Claiming the city: Citizenship and political connections in African neighborhoods
基于拉各斯和阿克拉八个社区的焦点小组与访谈,研究发现不同阶层社区通过投票集团、青年协会或个人关系等不同策略向国家主张权利和服务。
• Residents make claims on formal structures, non-state authorities, and political parties. • Neighborhoods rely on local political connections to access state power. • Claim-making strategies depend on neighborhood class structure. • Poor neighborhoods rely on voting blocs, concerned youth associations and political clientelism. • Wealthy neighborhoods bypass government to leverage connections with politicians. Rapid urbanization is changing the way Africans experience and engage the state in their everyday lives, creating new opportunities for urban claim-making.
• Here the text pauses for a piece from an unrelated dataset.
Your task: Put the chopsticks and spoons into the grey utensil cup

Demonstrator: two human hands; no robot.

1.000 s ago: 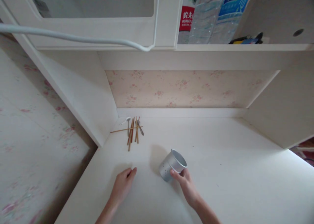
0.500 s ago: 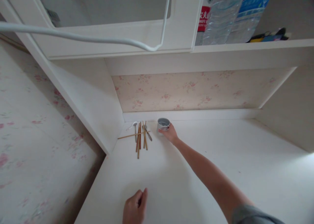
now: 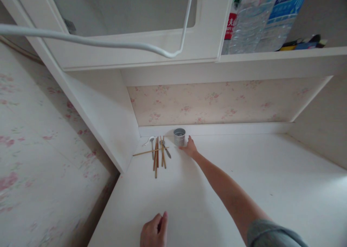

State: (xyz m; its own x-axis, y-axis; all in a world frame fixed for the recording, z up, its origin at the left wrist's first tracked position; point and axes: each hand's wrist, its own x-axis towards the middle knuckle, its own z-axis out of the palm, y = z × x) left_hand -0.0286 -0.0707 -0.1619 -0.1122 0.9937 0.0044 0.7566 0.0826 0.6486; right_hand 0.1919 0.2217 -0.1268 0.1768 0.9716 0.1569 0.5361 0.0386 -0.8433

But it also creates the conditions for local capture. In their quest for rights and services, how do neighborhoods navigate these rapidly changing political environments? How does this vary across poor, middle-class, and wealthy neighborhoods? Based on 16 focus group discussions and 87 key informant interviews in eight neighborhoods in Lagos (Nigeria) and Accra (Ghana), we find that residents in low-income neighborhoods seek direct connections through voting blocs and the instrumental use of their concerned youth associations, while high-income neighborhoods use personal connections and leverage their residence associations to influence state power. We argue that a neighborhood’s class structure shapes the political connections that residents have to the state, thereby shaping the everyday strategies that residents use to claim citizenship.